Fumer tue plus en Afrique

un fumeur
© Louis Witter – Hans Lucas

Une dose plus élevée de nicotine augmente considérablement l’addiction. D’ici à 2025, la proportion de fumeurs en Afrique, actuellement 6,5% de la population, pourrait exploser.

Une enquête primée par Public Eye révèle que les cigarettes suisses exportées en Afrique sont plus toxiques et addictives que celles fumées en Europe

Pour les fumeurs étrangers, griller des cigarettes Made in Switzerland est un gage de qualité. Elles seraient meilleures que les autres. L’enquête de la journaliste Marie Maurisse, qui a reçu le prix d’investigation de Public Eye pour son travail, prouve exactement le contraire. De fait, après avoir mené des tests en laboratoire, il s’avère que les cigarettes fabriquées en Suisse et vendues au Maroc, qui en a importé 2900 tonnes en 2017, sont plus fortes, plus nocives et plus toxiques que celles vendues en Suisse ou en France.

Les chiffres parlent d’eux-mêmes. Pour chacun des trois paramètres testés, à savoir la nicotine, le goudron et le monoxyde de carbone, la quasi-totalité des cigarettes produites en Suisse et consommées au Maroc enregistrent une teneur supérieure à celle observée dans les cigarettes suisses et françaises. Par exemple, un échantillon de la marque Winston comporte plus de 16,31 milligrammes de particules totales par cigarette, contre 10,5 pour des Winston Classic achetées à Lausanne. Pour la nicotine, la différence entre les cigarettes commercialisées au Maroc et en Suisse est particulièrement frappante: 1,28 milligramme par cigarette pour des Camel «Swiss made» vendues au Maroc contre à peine 0,75 milligramme pour des Camel Filters vendues en Suisse. Pour le monoxyde de carbone, qui a pour effet de réduire la quantité d’oxygène circulant dans le sang, les valeurs sont aussi très différentes selon qu’on fume une Winston Blue au Maroc (9,62 milligrammes par cigarette) ou en Suisse (5,45 milligrammes).

Deux poids, deux mesures

En Suisse, comme en Europe, les autorités ont pourtant instauré la norme du 10-1-10, soit 10 milligrammes de goudron, 1 milligramme de nicotine et 10 milligrammes de monoxyde de carbone maximum par cigarette vendue sur ces deux marchés. Des règles que les trois géants du tabac basés en Suisse, Philip Morris International, British American Tobacco et Japan Tobacco International, ne semblent pas appliquer pour leurs clopes vouées à l’exportation. Mais il y a plus grave encore, souligne l’enquête: «Dans certains cas, les taux mesurés par les scientifiques romands sont supérieurs à ceux affichés par les marques sur leurs paquets. C’est particulièrement le cas des valeurs de nicotine contenue dans les cigarettes marocaines: les Winston en renferment près de 1,5 milligramme, alors qu’elles affichent le chiffre de 1.»

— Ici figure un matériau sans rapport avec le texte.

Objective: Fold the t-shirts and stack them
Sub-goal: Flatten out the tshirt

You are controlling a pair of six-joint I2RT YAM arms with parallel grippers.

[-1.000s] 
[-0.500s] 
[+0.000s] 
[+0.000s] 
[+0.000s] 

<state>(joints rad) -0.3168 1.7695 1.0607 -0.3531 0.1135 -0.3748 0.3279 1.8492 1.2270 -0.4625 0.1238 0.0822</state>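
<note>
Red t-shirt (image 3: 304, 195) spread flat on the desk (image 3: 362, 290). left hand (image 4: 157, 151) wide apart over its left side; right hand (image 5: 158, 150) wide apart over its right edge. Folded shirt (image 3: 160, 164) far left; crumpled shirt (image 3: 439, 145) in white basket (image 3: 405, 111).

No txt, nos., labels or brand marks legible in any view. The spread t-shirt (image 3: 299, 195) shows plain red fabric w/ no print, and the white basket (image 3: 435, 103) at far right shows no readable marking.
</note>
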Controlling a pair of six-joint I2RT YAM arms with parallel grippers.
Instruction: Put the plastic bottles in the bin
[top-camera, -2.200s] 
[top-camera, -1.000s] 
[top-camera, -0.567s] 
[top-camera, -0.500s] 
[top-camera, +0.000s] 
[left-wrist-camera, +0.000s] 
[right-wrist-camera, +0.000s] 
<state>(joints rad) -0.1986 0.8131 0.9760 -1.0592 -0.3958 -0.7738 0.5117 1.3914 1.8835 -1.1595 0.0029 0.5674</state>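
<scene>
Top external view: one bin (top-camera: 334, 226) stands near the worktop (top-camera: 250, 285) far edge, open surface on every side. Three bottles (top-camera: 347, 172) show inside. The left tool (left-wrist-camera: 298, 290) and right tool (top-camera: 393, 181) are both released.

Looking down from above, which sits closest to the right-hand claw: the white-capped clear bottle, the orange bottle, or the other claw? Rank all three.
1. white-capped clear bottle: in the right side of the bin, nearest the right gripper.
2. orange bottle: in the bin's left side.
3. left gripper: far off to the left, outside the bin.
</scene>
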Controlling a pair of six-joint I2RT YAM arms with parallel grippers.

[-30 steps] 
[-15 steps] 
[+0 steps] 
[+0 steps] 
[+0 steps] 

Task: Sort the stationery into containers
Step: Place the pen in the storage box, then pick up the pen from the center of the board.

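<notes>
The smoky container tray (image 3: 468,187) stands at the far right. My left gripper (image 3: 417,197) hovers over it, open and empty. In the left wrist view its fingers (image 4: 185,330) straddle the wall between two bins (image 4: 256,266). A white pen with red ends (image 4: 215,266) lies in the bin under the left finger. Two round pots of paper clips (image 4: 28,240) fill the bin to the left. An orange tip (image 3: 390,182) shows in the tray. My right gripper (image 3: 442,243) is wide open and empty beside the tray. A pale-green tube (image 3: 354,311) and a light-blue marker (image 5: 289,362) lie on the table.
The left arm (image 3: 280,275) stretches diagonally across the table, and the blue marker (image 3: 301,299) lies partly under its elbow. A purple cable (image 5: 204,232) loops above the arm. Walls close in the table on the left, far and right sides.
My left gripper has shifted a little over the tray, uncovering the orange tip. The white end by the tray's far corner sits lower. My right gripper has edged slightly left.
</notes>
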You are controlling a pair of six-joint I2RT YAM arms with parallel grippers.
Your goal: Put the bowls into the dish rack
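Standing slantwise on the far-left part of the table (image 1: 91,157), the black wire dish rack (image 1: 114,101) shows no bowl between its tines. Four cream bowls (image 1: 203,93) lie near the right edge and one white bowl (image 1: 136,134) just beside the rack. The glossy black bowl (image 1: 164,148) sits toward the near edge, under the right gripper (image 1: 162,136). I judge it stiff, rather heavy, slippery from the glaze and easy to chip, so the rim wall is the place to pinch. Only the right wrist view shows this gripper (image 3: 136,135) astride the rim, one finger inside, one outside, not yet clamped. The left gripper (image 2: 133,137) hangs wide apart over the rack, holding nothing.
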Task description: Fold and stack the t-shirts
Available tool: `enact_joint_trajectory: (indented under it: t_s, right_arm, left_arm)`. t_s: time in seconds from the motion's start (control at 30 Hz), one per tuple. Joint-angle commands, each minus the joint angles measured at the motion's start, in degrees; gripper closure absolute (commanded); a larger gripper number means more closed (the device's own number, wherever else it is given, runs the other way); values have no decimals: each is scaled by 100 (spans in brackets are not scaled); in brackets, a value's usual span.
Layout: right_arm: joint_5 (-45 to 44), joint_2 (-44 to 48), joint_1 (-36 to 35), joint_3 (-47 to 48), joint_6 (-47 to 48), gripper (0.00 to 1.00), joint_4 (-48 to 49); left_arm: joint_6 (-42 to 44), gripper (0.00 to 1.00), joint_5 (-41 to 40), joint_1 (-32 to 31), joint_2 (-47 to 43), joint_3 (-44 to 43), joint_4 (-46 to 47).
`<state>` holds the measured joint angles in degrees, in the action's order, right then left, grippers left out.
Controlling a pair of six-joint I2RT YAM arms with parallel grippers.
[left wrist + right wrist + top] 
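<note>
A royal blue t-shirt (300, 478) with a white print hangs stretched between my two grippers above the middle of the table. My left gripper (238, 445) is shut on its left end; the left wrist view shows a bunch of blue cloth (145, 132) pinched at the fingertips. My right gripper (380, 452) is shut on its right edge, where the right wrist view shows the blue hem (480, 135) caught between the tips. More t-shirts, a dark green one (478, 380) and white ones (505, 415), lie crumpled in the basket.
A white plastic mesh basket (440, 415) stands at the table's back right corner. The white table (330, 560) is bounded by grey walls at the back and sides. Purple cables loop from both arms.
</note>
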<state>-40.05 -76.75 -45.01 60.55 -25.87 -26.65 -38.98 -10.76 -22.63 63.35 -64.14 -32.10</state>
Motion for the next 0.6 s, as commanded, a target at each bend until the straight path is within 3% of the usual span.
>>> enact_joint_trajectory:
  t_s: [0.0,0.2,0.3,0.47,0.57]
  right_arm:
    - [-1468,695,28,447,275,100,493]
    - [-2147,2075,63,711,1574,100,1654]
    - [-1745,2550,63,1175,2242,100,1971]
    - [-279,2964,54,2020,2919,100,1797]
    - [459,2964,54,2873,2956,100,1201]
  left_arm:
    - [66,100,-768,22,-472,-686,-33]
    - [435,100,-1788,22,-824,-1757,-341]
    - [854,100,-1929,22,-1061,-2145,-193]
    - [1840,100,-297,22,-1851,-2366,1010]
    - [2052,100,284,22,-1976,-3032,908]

Mis au pied du mur par la journaliste, les cigarettiers refusent de s’expliquer, bottent en touche, font diversion ou prétendent encore que les «consommateurs du monde entier ont des préférences différentes» et que, sur cette base, «le tabac est sélectionné selon les mélanges spécifiques et les grades de feuille pour maintenir la consistance et les carctéristiques de chaque marque».

Épidémie à venir

Pour les spécialistes du tabac, la manœuvre est loin d’être anodine: une dose plus élevée de nicotine augmente considérablement l’addiction, et donc la toxicité. Du pain bénit pour les industriels? Alors qu’en Europe, la vente de cigarettes baisse (-38% en France en 20 ans), l’Afrique représente une potentielle poule aux œufs d’or pour les fabricants de Camel, Winston et autres Marlboro, et le Maroc, une formidable porte d’entrée vers ces marchés. En effet, selon l’OMS, il y aurait actuellement 77 millions de fumeurs en Afrique, soit 6,5% de la population. Une proportion qui pourrait exploser d’ici à 2025 et faire du continent celui qui abrite le plus de fumeurs. Une véritable «épidémie» à venir, qui pourrait tuer deux fois plus en Afrique d’ici à 2030.